Non-GAAP net income/(loss) attributable to 58.com Inc. is defined as net income/(loss) attributable to 58.com Inc. excluding (i) share-based compensation expenses of the group, net of the amount allocated to noncontrolling interests, (ii) amortization of intangible assets resulting from business acquisitions, (iii) share-based compensation expenses included in the equity pick-up of net loss of 58 Home, (iv) gain on deconsolidation and disposal of businesses, net of income tax expense, (v) compensation to noncontrolling shareholders resulting from waiver of receivables from 58 Home and (vi) loss on conversion of Guazi Convertible Note.

3

Non-GAAP basic and diluted earnings/(losses) per ADS is defined as non-GAAP net income/(loss) attributable to 58.com Inc. divided by weighted average number of basic and diluted ADS.

Management Comments

"We are pleased to report strong first quarter 2016 results," commented Michael Yao, Chairman and Chief Executive Officer of 58.com. "The integration with Ganji is progressing smoothly and we are working to realize more synergies. We saw encouraging traffic and revenue growth following the Chinese New Year holiday. Despite the slowdown in China's economy, we believe there is still a lot of room to convert merchants and users of local services from offline to online, especially with the help of mobile technology. We are particularly excited about our growth prospects as we continue to strengthen our online platforms."
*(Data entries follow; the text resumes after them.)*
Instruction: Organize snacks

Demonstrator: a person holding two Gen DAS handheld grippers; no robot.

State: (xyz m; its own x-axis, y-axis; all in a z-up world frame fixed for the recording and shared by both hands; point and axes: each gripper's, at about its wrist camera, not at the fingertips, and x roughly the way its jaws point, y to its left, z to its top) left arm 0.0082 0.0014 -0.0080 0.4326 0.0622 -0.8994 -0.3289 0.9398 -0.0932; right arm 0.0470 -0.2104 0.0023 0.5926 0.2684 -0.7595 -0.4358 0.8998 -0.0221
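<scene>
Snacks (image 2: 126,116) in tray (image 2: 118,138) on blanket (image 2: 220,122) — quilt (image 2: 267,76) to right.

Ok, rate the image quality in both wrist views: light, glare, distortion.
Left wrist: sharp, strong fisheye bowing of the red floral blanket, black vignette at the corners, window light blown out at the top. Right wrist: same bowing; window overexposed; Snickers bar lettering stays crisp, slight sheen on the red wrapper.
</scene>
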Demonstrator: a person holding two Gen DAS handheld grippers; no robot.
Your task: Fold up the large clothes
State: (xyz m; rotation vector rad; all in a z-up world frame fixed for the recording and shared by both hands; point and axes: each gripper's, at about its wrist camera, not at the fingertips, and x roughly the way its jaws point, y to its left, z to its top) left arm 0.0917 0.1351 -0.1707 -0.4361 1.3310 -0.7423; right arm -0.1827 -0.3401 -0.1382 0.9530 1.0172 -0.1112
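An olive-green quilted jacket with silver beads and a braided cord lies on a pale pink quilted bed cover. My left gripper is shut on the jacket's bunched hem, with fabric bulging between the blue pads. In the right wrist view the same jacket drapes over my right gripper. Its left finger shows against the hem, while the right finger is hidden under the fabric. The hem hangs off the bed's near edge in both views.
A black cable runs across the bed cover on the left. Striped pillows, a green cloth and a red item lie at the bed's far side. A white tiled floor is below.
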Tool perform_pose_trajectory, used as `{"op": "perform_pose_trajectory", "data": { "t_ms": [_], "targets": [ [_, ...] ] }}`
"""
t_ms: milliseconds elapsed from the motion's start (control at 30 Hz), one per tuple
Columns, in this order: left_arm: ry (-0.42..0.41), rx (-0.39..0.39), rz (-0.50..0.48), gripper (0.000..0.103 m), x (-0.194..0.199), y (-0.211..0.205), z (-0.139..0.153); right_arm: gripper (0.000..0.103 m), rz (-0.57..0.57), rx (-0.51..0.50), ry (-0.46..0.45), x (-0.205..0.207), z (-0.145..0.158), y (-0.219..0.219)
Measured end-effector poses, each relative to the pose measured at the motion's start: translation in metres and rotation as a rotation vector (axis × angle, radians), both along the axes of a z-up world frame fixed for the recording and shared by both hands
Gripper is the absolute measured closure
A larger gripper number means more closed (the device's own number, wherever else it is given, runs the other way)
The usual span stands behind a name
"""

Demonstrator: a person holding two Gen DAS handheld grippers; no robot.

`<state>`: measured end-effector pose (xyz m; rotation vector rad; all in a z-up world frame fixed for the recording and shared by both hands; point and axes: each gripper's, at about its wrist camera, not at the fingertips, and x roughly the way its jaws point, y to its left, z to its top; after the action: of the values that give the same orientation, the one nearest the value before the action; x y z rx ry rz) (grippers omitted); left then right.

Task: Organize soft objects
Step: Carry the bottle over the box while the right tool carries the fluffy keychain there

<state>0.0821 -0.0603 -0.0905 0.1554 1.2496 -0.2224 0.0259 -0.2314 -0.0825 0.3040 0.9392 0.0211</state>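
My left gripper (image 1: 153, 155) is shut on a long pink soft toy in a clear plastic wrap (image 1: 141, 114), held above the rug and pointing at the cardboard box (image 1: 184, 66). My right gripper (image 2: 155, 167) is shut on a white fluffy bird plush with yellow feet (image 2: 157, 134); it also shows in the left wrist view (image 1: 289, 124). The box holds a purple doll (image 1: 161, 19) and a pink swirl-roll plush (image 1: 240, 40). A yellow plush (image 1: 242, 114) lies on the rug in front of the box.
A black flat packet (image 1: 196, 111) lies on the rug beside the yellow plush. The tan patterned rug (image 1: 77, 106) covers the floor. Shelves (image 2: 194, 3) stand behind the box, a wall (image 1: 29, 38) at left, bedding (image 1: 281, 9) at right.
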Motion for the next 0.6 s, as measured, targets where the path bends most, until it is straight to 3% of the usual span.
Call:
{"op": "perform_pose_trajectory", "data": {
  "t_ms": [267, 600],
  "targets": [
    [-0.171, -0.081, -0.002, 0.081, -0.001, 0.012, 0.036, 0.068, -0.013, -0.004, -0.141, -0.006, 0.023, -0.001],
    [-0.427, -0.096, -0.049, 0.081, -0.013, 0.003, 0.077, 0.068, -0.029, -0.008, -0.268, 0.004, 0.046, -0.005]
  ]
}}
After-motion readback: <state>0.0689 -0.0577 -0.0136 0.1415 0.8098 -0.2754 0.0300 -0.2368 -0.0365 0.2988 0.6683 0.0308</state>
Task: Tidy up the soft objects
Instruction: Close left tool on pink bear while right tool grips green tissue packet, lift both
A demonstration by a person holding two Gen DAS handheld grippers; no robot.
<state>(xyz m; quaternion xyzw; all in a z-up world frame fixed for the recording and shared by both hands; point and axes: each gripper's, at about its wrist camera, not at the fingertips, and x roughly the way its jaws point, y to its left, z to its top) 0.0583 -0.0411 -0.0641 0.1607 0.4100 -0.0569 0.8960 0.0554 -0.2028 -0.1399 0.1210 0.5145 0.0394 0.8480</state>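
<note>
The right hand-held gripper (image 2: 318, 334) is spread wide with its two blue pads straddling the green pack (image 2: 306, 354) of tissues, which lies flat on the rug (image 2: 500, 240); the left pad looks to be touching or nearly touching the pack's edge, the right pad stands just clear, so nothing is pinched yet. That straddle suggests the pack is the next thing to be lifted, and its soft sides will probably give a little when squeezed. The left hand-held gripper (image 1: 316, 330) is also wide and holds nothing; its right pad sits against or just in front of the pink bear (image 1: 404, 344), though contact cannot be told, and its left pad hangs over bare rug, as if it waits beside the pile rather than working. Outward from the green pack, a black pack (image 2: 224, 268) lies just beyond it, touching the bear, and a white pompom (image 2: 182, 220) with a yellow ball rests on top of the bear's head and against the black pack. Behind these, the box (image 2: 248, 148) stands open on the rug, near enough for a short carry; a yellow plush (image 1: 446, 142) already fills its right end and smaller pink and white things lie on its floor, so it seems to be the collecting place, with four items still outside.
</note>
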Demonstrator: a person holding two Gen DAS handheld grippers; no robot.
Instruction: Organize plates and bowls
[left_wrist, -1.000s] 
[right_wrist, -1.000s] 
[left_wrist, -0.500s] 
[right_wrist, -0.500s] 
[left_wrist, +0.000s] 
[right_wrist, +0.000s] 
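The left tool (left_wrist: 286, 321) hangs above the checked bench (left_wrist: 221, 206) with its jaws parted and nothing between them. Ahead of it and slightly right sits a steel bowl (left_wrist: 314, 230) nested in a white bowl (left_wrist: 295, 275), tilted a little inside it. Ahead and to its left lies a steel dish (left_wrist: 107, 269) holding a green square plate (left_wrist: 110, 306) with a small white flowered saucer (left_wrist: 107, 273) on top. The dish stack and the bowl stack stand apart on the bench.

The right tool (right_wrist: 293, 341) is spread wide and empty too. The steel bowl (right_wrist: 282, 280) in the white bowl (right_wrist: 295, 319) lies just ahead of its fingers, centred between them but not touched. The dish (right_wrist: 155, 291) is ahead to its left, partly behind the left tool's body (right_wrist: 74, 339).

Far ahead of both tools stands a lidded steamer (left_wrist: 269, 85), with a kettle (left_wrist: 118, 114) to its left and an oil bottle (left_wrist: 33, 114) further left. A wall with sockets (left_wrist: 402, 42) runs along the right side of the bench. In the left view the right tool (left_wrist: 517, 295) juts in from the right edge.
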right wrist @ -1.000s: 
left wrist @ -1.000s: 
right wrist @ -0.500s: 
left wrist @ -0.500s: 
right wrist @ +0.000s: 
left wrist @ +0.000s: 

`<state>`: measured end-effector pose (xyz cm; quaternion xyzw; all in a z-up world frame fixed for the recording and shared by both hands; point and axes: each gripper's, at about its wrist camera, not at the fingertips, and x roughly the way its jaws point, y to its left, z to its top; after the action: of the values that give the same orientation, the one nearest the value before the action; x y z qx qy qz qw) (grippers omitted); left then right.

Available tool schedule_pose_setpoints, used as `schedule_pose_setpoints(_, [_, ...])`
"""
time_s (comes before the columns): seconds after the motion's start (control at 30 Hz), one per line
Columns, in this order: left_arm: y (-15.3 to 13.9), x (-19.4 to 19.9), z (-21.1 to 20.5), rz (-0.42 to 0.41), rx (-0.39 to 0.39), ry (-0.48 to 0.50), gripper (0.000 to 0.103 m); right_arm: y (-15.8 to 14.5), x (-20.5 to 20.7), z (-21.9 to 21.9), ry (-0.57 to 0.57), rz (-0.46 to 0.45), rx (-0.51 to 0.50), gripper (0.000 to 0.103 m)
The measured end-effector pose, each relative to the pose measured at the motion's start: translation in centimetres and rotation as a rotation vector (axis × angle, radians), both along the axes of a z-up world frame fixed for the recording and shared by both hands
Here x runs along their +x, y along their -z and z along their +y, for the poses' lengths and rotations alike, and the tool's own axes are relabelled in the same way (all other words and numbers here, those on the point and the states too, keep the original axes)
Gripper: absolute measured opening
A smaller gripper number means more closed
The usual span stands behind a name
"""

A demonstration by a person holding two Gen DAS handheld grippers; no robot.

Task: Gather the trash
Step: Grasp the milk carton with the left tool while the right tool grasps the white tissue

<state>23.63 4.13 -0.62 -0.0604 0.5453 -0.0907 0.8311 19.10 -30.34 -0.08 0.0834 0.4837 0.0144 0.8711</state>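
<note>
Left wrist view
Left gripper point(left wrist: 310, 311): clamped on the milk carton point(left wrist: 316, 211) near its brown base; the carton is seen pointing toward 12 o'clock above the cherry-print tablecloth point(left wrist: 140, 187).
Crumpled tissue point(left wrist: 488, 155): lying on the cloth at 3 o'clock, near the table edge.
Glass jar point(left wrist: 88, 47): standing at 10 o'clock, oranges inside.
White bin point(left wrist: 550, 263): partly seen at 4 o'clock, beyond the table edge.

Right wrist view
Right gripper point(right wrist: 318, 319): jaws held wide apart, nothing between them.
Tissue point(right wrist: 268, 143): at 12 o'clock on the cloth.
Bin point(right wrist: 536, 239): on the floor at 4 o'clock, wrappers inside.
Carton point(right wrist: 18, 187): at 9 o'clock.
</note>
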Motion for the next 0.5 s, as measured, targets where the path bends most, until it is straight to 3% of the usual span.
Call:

Mr. Hao Zhou, Chief Financial Officer of 58.com added, "Our topline was seasonally impacted by Chinese New Years; a period in which we also typically spend heavily on advertising as people return from the holidays and refocus on their business. However, compared with the first quarter of 2015, revenues and subscription-based paying membership accounts continued to grow rapidly, operating and net margins improved and operating cash flow turned positive."

Frist Quarter 2016 Financial Results

58.com's financial results for the first quarter of 2016 include the results from Anjuke and Ganji, which the Company started to consolidate in March and August 2015, respectively.

Revenues

Total revenues were US$231.3 million, representing an increase of 165.6% from US$87.1 million in the same quarter of 2015. The increase in total revenues was primarily driven by the addition of revenues from Ganji and Anjuke which the Company started to consolidate in March and August 2015, respectively, as well as the organic growth of the 58.com platform.

Membership revenues were US$92.3 million, an increase of 119.3% from US$42.1 million in the same quarter of 2015. The increase in membership revenues was primarily driven by an increase in the number of paying membership accounts. The number of paying membership accounts on the 58.com platform during the first quarter of 2016 was approximately 1,034,000, an increase of 54.6% from 669,000 in the same quarter of 2015. In addition, Ganji and Anjuke together had approximately 784,000 paying membership accounts in the first quarter of 2016. Paying membership accounts refer to the merchants who have purchased the Company's subscription-based membership services and whose membership subscriptions are active at any point during a given period. It is important to note that some paying members purchase membership services from more than one 58.com platform, which contributes separately to the revenues of these platforms.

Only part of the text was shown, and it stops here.